The entire sum of ₹819 crore is being regarded as proceeds of crime and being further investigated under the provisions of the Prevention of Money Laundering Act, 2002. The operations of the Chinese Digital Lending Applications are indeed audacious. In short, they operate on agreements (with questionable validity) with NBFCs, (several of them said to have expired licenses), exploiting desperate borrowers by charging them unreasonably high interest and variable charges, extracting and exporting high volumes of unauthorised citizen data including personal and financial data, blackmailing and harassing them by hiring recovery agents acting as extortionists, disrupting the financial stability of citizens of the unorganised sector, hindering financial growth of the nation, posing a serious financial and national security threat and quite audaciously making a huge profit out of it all.

The Action: Too Little Too Late?

The RBI had been aware of these threats by the Digital Lending Apps and a Working Group on Digital Lending was established on 13 January 2021. The Working Group submitted its report of recommendations on 18 November 2021. On 10 August 2022, through a press release, the RBI adopted certain parts of the recommendations of the Working Group for immediate implementation. Finally, on 2 September 2022, an official circular was issued providing further clarity on the details of implementation of the recommendations and brought forth strict guidelines on the operation of Digital Lending Apps and Lending Service Providers. It emphasised the direct movement of funds to and from the bank accounts of the regulated entities and the bank account of the borrower. It also laid down instructions on data collection, storage, and processing mechanisms to be strictly followed by the apps. A deadline of 30 November 2022 was given for the apps to make their systems compliant with the terms issued under the guidelines.

Additional legislation with respect to data protection is long overdue with the government having recently withdrawn the Personal Data Protection Bill, 2019 after a Joint Parliamentary Committee recommended a host of amendments to the bill. A new piece of legislation is expected to be introduced, incorporating the recommended amendments as early as in the winter session of the Parliament which shall be the governing law in matters relating to data protection in the country.

It can be argued that the RBI perhaps waited too long to intercept and investigate the practices followed by Digital Lending Apps and probably did not take the scope of their operations all too seriously. It is however, for the best that further delay has been avoided and affirmative action has been taken. Material efforts are now being seen to be put in order to regulate Indian and foreign backed lending companies, whose operations were indubitably putting a strain on the financial stability of a major section of population.

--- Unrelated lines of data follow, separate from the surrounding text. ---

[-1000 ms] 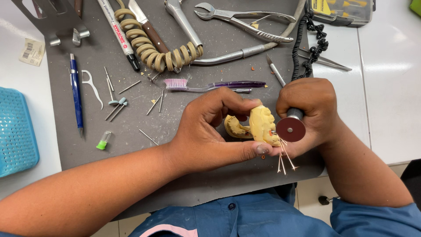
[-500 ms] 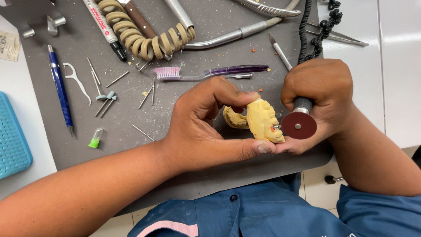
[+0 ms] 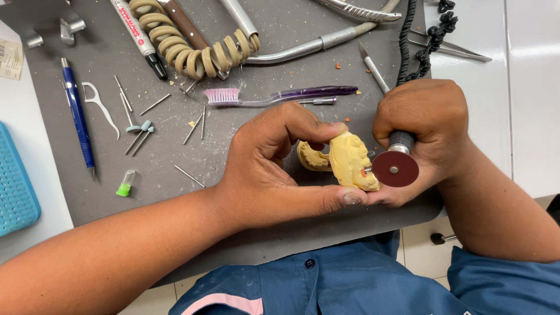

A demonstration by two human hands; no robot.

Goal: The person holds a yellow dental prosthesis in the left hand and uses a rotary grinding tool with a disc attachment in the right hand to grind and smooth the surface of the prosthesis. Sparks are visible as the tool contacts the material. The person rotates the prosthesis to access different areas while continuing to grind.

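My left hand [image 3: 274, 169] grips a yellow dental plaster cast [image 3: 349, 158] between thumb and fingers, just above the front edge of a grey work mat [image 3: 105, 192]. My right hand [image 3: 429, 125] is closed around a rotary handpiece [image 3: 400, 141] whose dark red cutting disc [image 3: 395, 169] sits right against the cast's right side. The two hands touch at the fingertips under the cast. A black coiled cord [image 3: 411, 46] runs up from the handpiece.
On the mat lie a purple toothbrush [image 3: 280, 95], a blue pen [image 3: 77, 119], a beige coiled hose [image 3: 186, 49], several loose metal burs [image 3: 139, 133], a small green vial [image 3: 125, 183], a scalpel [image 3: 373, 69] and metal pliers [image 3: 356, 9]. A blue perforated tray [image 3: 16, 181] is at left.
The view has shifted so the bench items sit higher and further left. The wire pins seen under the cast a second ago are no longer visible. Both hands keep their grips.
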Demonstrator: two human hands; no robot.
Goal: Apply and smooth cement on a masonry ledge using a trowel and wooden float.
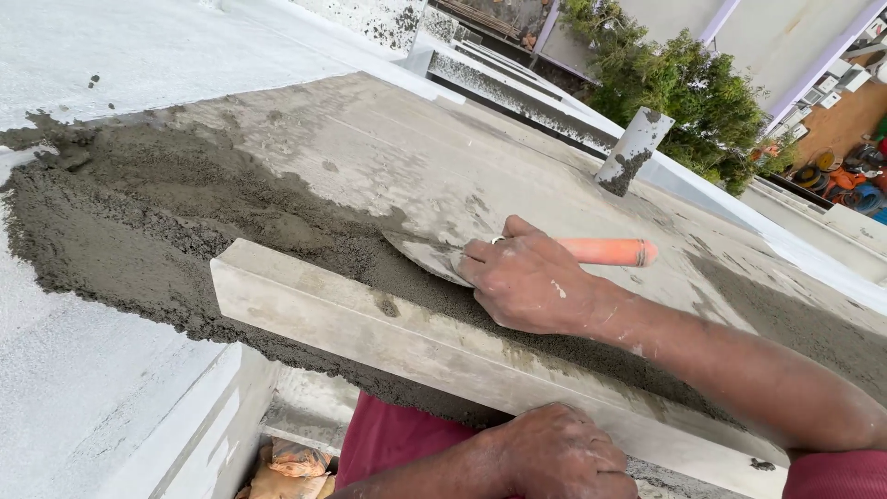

To counter and prevent compromising of citizen data privacy, strict provisions have been issued in the latest guidelines on Digital Lending.

Conclusion

The Indian economy being on the ascendant and India’s good relations with most nations in the South and South-East Asian region is probably a cause of concern for Beijing. The CCP has consequently adopted various means to cause disturbances in India such as creating tension on India’s border with Tibet, exerting undue influence over countries like Nepal and Bhutan which have traditional strong ties with India and by providing strategic loans under its BRI to strengthen its geopolitical and military stance by encircling India with investment in infrastructure projects in countries all around it. China is leaving no stone unturned in its no-holds barred attempt to interrupt the overall socio-economic development of India.

The underlying threat, pursuant to the illegal collection and processing of data, should not be taken lightly and a strong model to detect data breaches and efficient countering mechanisms need to be established. The downsides and negative uses of data can have alarming consequences given the tense political climate within the country. It could be used to further hateful agendas and contribute adversely to the already highly polarised society.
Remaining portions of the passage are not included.